I’ve also attached a link to Revenue with more information on this but if you’ve any questions please contact me or your tax adviser.
4. Use supplier credit terms to the full
If you have 30 days’ credit then use them.
Try to match your supplier and customer credit terms. If you have only 30 days with your supplier but you offer customers 90 days then you are putting a lot of strain on your cash flow. Talk with suppliers about extending credit terms – not all will but even if some do then it’s to your benefit.
Try not to pay suppliers in advance – this is very relevant with service companies, for instance marketing and advertising, consultants etcetera.If you must pay in advance (dealing with one-man operations) inform your client and get them to pay that element of the project in advance also, otherwise you are in negative cashflow from the beginning!
5. Stage payments
This is particularly relevant for builders, architects, web designers, machine automators and designers, marketing companies and so on.

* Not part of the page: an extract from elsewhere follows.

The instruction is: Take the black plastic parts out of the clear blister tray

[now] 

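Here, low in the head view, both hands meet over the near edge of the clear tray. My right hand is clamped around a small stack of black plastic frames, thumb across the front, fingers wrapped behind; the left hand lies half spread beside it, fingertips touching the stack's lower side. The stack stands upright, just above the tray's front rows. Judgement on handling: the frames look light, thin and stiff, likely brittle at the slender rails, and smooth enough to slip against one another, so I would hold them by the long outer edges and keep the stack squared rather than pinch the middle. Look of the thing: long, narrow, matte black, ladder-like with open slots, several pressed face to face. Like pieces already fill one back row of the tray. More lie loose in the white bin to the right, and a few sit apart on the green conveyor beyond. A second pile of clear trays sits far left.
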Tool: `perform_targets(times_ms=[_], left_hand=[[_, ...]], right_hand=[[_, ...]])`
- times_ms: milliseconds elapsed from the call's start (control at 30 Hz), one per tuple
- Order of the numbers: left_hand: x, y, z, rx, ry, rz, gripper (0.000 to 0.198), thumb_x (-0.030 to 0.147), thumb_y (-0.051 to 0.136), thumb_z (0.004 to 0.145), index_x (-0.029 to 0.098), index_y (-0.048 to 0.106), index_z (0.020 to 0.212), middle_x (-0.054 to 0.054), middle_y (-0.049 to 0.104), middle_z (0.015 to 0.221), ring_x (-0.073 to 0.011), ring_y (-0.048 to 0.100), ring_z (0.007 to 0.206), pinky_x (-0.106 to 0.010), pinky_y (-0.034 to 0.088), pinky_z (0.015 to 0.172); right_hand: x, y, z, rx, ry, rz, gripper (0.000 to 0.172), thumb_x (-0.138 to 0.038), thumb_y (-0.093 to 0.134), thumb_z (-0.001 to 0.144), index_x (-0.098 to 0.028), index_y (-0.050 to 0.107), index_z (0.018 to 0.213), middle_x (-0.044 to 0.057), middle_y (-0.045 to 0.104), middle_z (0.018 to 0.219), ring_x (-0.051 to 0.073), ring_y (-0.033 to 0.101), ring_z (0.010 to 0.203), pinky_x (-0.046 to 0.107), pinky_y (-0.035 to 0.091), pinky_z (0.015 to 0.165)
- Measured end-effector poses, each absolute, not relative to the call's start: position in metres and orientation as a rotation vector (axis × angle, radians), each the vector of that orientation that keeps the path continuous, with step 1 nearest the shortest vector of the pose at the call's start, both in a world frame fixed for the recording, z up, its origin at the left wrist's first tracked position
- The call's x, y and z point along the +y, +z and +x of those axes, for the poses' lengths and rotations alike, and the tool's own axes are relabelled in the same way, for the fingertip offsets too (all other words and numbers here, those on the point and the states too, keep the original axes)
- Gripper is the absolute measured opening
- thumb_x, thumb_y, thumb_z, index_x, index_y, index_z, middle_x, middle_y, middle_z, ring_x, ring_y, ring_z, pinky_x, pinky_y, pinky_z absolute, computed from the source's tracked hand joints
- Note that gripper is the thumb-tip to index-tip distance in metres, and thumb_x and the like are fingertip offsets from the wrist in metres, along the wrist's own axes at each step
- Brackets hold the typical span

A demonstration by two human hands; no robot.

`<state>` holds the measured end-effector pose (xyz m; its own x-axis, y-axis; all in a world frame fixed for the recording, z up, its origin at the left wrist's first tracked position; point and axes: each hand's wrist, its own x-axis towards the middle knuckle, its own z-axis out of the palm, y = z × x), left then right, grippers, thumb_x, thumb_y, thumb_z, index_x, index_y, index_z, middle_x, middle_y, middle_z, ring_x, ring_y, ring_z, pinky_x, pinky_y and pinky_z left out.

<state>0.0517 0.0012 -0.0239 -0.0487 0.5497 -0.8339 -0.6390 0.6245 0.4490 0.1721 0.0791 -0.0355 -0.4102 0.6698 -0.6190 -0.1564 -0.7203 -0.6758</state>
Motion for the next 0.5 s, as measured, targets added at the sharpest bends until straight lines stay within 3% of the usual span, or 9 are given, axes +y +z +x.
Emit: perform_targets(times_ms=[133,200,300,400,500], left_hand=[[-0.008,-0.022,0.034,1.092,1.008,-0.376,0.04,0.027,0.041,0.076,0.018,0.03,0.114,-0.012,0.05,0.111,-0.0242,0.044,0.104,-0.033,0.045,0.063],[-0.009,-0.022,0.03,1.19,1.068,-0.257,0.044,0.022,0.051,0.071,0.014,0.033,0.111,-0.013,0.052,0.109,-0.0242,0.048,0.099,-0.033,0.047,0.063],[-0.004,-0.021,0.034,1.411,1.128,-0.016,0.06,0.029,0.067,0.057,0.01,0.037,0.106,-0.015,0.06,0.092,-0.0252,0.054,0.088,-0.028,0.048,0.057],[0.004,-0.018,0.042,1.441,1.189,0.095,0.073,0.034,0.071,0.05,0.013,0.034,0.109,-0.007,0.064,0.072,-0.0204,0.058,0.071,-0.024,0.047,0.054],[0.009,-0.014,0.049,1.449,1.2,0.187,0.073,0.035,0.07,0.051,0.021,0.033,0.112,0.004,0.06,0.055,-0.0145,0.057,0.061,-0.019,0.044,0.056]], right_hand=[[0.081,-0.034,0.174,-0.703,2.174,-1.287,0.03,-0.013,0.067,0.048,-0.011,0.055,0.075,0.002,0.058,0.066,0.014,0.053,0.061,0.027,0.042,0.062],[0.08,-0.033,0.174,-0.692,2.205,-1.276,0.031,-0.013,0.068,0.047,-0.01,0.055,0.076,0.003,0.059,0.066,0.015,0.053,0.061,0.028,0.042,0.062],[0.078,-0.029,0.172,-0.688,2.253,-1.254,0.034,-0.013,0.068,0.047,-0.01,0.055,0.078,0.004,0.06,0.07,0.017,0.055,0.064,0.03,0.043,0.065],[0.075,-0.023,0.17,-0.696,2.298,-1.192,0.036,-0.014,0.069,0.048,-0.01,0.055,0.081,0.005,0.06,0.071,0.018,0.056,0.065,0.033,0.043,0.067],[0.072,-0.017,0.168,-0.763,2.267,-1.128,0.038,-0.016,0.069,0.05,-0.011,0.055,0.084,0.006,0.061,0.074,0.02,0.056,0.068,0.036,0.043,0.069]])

If your service / project is likely to span a few months then issue a sales invoice at each stage. When taking on the contract discuss the stages involved, devise when each target is met and then issue a stage invoice straight away. Once you are upfront with your customers that this is your company policy they will more than likely accept it. Why not also ask for a percentage payment up front? Once agreed make sure you build these terms into your engagement letter or your terms and conditions.
There are lots more ways to improve cashflow that I haven’t included and I’d love to hear what works for your business. Some of the tips above won’t be relevant for all businesses but if you decide to take some on board I’d love to hear how you get on.